How Do We Disciple through Stories?
We may be able to recognize an oral culture when we see one. We may even be able to adjust the style of evangelism to fit an oral culture by storying chronologically through the Bible. These two tools or adjustments would greatly improve our efforts to bring all the people of the world to a better understanding of who Jesus is. Once they believe, though, how can the church continue to grow and disciple if there is no written language?
This is a crucial problem for the chruch in many people groups; the problem of church growth in oral cultures is not restricted only the Dong, or even the people groups of China.

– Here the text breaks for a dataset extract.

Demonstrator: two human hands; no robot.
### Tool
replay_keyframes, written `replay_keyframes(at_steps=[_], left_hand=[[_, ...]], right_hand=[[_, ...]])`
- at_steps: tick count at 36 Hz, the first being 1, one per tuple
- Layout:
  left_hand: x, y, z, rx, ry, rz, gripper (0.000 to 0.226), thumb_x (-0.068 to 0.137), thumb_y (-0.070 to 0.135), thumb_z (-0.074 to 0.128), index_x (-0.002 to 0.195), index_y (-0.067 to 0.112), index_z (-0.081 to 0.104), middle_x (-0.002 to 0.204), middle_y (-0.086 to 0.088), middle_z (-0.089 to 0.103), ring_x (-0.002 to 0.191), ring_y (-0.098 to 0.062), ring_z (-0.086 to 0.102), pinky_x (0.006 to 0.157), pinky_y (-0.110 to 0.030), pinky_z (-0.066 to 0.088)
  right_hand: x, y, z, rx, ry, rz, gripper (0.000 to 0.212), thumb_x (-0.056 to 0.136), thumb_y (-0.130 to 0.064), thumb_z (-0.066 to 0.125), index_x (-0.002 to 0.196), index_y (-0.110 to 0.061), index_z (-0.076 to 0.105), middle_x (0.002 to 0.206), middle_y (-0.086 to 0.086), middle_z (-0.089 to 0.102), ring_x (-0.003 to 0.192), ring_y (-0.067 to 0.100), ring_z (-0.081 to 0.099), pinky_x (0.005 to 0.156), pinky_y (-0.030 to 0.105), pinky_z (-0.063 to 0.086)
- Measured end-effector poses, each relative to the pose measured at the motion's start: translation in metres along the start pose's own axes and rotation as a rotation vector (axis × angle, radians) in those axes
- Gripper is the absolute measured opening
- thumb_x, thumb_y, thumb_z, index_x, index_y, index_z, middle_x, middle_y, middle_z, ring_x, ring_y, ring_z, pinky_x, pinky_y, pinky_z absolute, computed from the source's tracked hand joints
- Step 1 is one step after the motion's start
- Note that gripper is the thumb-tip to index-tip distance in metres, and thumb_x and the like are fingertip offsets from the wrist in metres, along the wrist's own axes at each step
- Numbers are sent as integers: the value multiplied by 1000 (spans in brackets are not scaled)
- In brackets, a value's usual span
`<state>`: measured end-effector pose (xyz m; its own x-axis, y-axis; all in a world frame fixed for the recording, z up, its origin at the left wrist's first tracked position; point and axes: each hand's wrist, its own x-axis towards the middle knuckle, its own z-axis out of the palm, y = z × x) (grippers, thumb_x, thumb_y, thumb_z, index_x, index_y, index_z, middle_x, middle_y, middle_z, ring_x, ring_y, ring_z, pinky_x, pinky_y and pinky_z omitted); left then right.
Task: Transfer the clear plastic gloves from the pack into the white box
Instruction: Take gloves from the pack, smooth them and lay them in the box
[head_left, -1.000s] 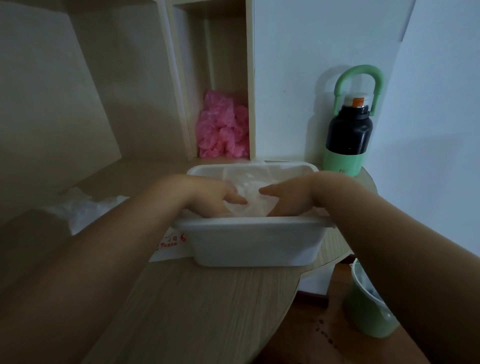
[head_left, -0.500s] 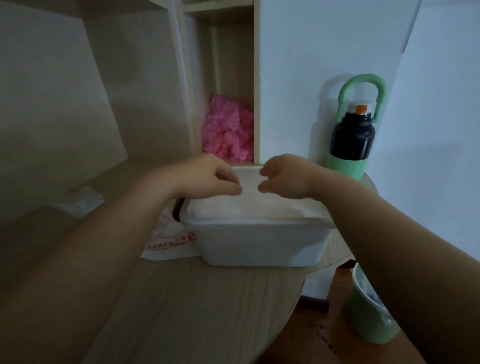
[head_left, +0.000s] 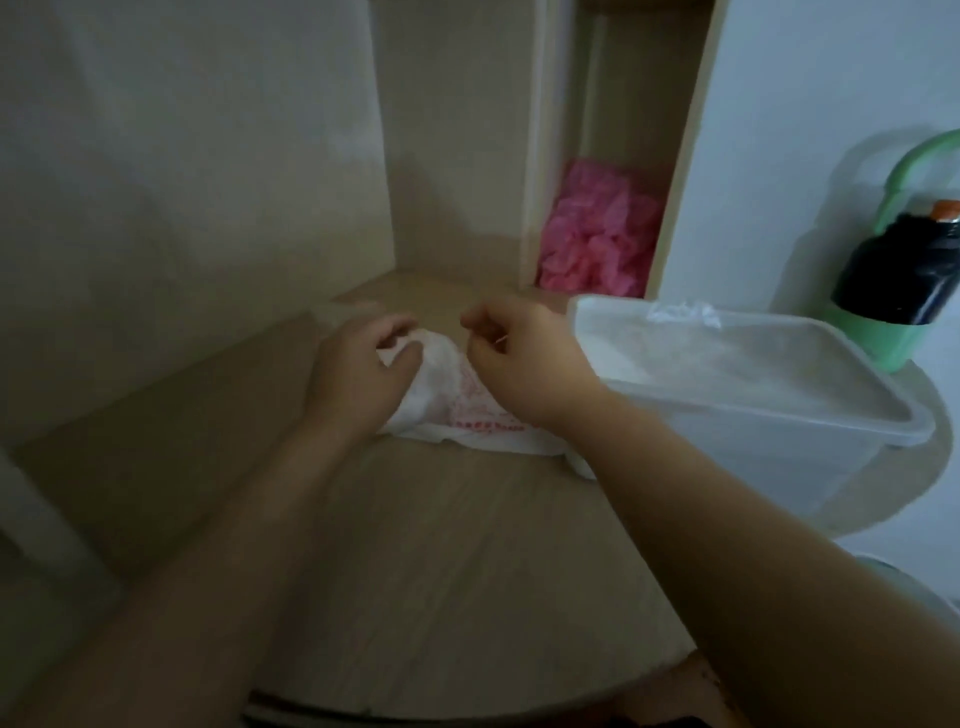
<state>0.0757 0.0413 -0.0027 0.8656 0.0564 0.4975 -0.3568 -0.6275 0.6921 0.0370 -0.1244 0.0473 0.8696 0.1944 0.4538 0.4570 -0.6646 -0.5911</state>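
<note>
The pack, a flat white plastic bag with red print, lies on the wooden table left of the white box. The box's top is level with whitish clear plastic gloves, and a wisp of one sticks up at the far rim. My left hand grips the pack's upper left edge between thumb and fingers. My right hand hovers over the pack's upper right part with curled fingers, thumb and forefinger close together. I see nothing between them.
A pile of crumpled pink plastic fills a narrow shelf niche behind the box. A black and green bottle with a green handle stands at the far right. The table's round edge runs close behind and in front of the box.
Both hands left the top of the white box and moved left to the printed pack. The view swung left, so the box now sits at the right.
</note>
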Motion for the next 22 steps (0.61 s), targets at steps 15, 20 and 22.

Storying has proven effective even in non-oral cultures: even people who have grown up in the church in the United States have listened dumbstruck upon hearing the core message of the Bible communicated through basic chronological storying. They had masses of Bible knowledge, but had never clearly caught the central themes of the Bible. They had a huge ring full of keys, all important, but among the boggling number of keys did not realize which ones opened the front door.
Storying is especially effective for evangelism. As we have seen, even in non-oral cultures, it has the ability to clearly explain the core truths of the Bible in a way that paints a much clearer image of Jesus. Once these people come to Christ, though, how do they grow? Can stories also be used for church growth, for discipling?
The quick answer is "yes." But how? The greatest problem is not the method. One person can learn what they need, a particular set of stories and a set of teachings connected to those stories, and share those with the church on a regular basis. The problem is how these things can be easily replicated in the church.
Ever since the Reformation and the wonder of the printing press, we have based much of our theory of church growth and discipling on the printed word. We can turn to the Bible, maybe even in numerous translations. We can go to the local bookstore and buy teaching materials. We can work through the newest workbook series put out by our favorite Christian press. The issue here is not the difficulty of creating these materials among a people that do not yet have a written language, but rather the core issue is that our entire theory (or, at least, habit) of education may not be applicable to the situation.
It is time to come up with completely new ideas, new theories, new solutions to these problems. There is only One who knows all the answers to these questions. There is one Spirit who fills us with teachings to make them useful, regardless of the situation or method employed. It is our charge to pray through these issues, pray for solutions, and especially to pray for those who struggle with these issues every day.
Let us pray for the non-Dong who are working among the Dong: the foreigners, the Han Chinese, and the Christians from other Chinese minority groups. Let us pray especially for the Dong church as they struggle to find a way to grow in Christ, a way they can easily teach new churches and apply among all Dong people.